Roasted Beetroot and White Bean Stew

Roasted Beetroot and White Bean Stew

Discover the earthy sweetness of caramelized beetroot paired with creamy white beans in this deeply nourishing, one-pan creation. This hearty dish combines roasted beetroot with aromatic rosemary, balsamic vinegar, and tender spinach for exceptional depth of flavor. The combination of plant-based protein and fiber-rich vegetables creates a satisfying meal that supports digestive health and reduces inflammation. Delivering impressive folate, iron, and vitamin K content in every serving. Rustic comfort food elevated to nutritional excellence.

Serves 4. 

Ingredients:

  • 4 medium beetroots, peeled and cut into 2cm cubes
  • 3 tablespoons extra virgin olive oil
  • 1 brown onion, finely diced
  • 4 garlic cloves, minced
  • 2 fresh rosemary sprigs
  • 2 cans white beans (cannellini or butter beans), drained and rinsed
  • 2 cups vegetable stock
  • 2 tablespoons balsamic vinegar
  • 1 teaspoons date paste (or maple syrup)
  • 2 large handfuls baby spinach
  • 1 small handful fresh parsley, to serve
  • 1 lemon, cut into wedges, to serve
  • 1 pinch of salt and black pepper

Method:

  1. Preheat the oven to 200°C. Toss the beetroots, peeled and cut into 2cm cubes with 1 tbsp of extra virgin olive oil and season well.

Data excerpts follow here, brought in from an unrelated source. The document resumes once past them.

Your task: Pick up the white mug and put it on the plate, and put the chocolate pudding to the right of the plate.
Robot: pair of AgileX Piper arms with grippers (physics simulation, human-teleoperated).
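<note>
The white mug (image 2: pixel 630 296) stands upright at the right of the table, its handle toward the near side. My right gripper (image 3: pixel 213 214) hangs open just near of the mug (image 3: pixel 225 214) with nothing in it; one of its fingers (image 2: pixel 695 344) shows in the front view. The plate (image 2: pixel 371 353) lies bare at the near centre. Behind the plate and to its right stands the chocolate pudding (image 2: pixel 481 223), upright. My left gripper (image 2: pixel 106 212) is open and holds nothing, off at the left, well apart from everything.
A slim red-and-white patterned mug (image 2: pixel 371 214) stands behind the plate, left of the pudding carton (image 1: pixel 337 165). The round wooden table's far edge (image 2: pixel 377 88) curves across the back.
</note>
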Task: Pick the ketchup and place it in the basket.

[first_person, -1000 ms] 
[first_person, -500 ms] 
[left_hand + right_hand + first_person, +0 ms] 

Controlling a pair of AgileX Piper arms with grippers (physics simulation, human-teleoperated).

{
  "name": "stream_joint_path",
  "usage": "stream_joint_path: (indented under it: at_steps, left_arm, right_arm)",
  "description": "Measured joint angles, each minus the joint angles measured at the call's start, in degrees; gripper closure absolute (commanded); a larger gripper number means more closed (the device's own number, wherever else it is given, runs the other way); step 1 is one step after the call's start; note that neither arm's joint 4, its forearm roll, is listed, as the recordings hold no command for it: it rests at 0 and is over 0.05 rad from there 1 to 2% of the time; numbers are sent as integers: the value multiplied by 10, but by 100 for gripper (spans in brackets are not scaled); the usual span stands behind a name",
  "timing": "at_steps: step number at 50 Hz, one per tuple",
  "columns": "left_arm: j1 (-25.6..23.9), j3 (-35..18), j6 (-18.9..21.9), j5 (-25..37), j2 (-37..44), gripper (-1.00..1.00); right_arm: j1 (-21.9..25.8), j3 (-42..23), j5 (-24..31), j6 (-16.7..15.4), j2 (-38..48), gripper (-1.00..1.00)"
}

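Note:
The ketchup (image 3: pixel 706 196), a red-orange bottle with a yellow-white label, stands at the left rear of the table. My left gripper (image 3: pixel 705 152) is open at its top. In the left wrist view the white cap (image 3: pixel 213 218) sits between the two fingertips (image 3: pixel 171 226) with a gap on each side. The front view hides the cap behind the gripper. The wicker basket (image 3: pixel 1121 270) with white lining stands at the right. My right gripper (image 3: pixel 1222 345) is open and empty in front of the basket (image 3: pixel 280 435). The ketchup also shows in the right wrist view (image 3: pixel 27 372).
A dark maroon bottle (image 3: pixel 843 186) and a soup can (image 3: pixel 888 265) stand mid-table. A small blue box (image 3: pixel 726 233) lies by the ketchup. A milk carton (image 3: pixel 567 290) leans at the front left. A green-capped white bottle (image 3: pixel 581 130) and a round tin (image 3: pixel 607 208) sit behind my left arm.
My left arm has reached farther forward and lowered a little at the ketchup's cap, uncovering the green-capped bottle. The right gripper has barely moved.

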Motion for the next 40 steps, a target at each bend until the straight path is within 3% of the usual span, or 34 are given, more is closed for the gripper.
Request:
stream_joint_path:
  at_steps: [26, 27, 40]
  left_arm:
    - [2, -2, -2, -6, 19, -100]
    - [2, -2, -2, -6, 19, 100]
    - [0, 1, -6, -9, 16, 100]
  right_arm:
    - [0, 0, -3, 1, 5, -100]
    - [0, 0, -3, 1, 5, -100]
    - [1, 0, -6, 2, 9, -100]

Spread on a baking tray and roast for 25–30 minutes until tender and caramelised at the edges.
  2. While the beetroot roasts, heat the remaining oil in a large pan over medium heat. Add the onion, finely diced and cook for 8–10 minutes until soft and golden. Add the garlic and rosemary sprigs and cook for another 2 minutes until fragrant.
  3. Add the white beans (cannellini or butter beans), drained and rinsed, vegetable stock, balsamic vinegar, and date paste to the pan. Stir well and bring to a gentle simmer. Cook for 10 minutes to let the flavours develop.
  4. Remove the rosemary sprigs. Stir in the roasted beetroots. Add the baby spinach and stir until just wilted. Taste and adjust with salt and black pepper.
  5. Ladle into bowls and scatter with fresh parsley. 
  6. Serve with crusty sourdough or quinoa and lemon.

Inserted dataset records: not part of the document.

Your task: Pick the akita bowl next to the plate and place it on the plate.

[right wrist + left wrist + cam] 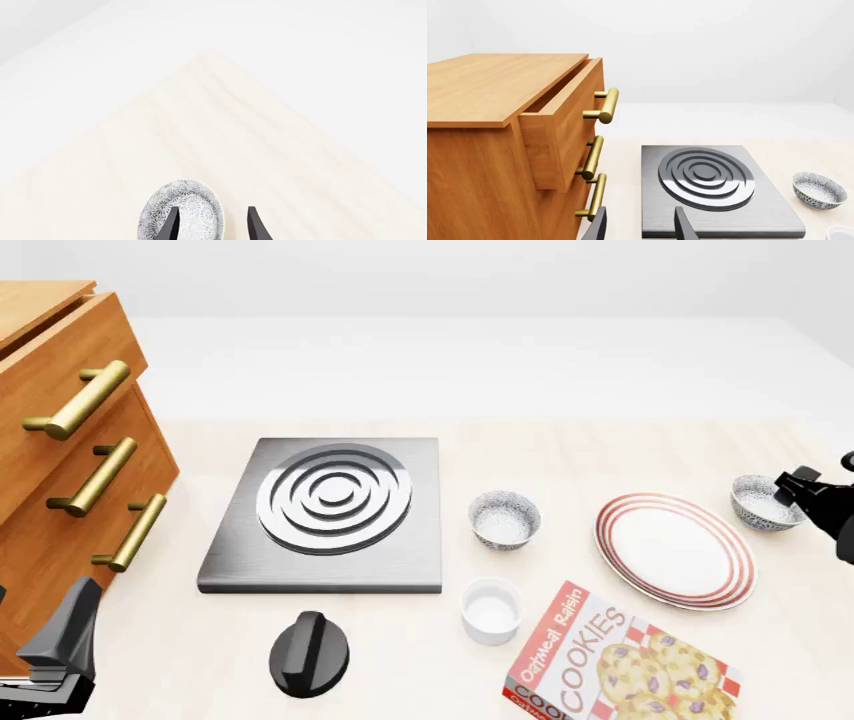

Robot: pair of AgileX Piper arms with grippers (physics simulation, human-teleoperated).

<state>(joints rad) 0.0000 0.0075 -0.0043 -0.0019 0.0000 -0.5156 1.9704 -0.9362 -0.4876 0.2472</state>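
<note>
Pale wood table (pixel 561 455) in a plain white room. Big plate (pixel 674 550) near the right edge, akita bowl (pixel 766 503) just beside it on the far right. Right gripper (pixel 212 225) at that bowl, fingers spread over its rim. Second bowl (pixel 505 519) left of the plate. Left gripper (pixel 639 227) spread open, low by the wooden drawers (pixel 67 460). Bare table far behind.
</note>
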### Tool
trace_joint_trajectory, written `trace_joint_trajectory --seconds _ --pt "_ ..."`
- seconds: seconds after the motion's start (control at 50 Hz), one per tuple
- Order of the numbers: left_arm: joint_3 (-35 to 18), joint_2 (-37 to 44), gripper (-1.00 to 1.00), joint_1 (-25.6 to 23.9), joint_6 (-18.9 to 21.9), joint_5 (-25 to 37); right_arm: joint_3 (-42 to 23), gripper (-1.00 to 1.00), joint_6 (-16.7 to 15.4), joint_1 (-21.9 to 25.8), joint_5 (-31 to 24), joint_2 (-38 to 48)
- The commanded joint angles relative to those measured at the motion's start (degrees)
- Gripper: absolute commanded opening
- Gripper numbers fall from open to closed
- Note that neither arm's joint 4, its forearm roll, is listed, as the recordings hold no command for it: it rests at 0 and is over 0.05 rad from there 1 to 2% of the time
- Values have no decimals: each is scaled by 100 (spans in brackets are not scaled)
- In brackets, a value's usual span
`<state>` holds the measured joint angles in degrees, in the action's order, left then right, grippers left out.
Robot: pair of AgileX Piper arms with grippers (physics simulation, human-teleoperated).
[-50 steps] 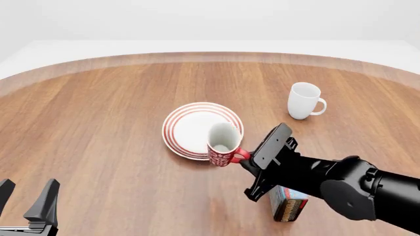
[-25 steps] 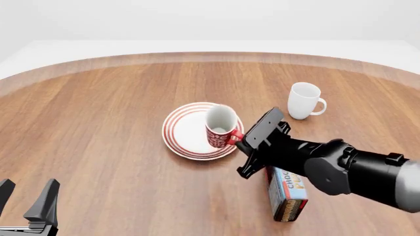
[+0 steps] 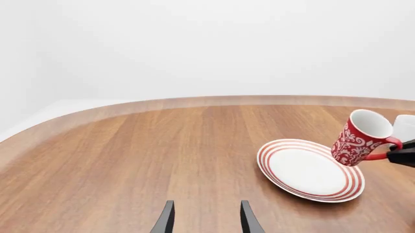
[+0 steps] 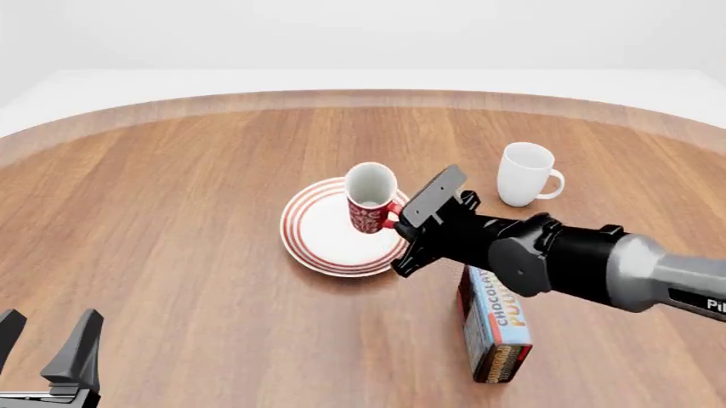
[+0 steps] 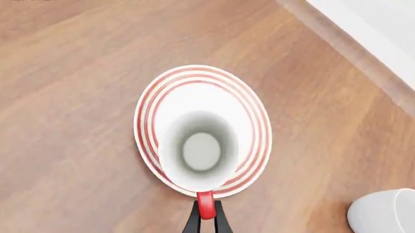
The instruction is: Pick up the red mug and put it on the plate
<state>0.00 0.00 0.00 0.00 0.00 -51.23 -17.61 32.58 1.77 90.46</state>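
Gripping the red mug [image 4: 371,197] by its small handle, the right gripper [image 4: 399,226] has its fingers pinched narrow on that handle, as the right wrist view shows with the two dark fingertips [image 5: 192,222] closed on either side of the red loop. The mug hangs in the air just ahead of the gripper, above the plate [image 4: 321,231], tilted with its open mouth leaning away from the gripper; the left wrist view shows its base clear of the plate's surface, over the edge of the plate nearest the gripper. Seen along the right fingers, the mug's white inside sits almost centred over the ringed plate.

A plain white mug [image 4: 525,174] stands upright on the wooden table [image 4: 170,212], beyond the right gripper and off to its right, well apart from the plate. A chocolate box [image 4: 495,325] lies on the table beneath the right arm, behind the gripper.

The left gripper [image 4: 46,353] rests low at the near left edge, far from the plate, its fingers spread wide and holding nothing.
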Motion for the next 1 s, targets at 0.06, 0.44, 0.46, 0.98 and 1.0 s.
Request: trace_joint_trajectory --seconds 0.06,0.44,0.46,0.98,1.0 --pt "0 0 100 0 0 0 -384 -100 31 -114 172 502" --pt "0 0 100 0 0 0 -835 -100 12 -208 295 1093" --pt "0 0 100 0 0 0 -860 -100 16 -196 298 1121" --pt "0 0 100 0 0 0 -1336 -100 93 -69 374 1691" --pt "0 0 100 0 0 0 -1361 -100 89 -76 377 1723"
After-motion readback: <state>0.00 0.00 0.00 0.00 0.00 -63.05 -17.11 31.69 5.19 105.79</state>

Nutritional Breakdown Per Serving (serves 4):

Macronutrients:
Calories: ~335 kcal
Protein: ~14g
Carbohydrates: ~48g
Fiber: ~11g
Fat: ~11g
Saturated Fat: ~1.5g

Key Micronutrients:
Vitamin K: ~122% DV
Folate: ~65% DV
Manganese: ~70% DV
Copper: ~55% DV
Iron: ~32% DV
Potassium: ~27% DV
Magnesium: ~24% DV
Phosphorus: ~23% DV
Zinc: ~17% DV
Calcium: ~14% DV
Vitamin B6: ~18% DV
Vitamin C: ~18% DV
Vitamin E: ~12% DV

* Note: Nutritional values are approximate and may vary based on brand and exact ingredients used.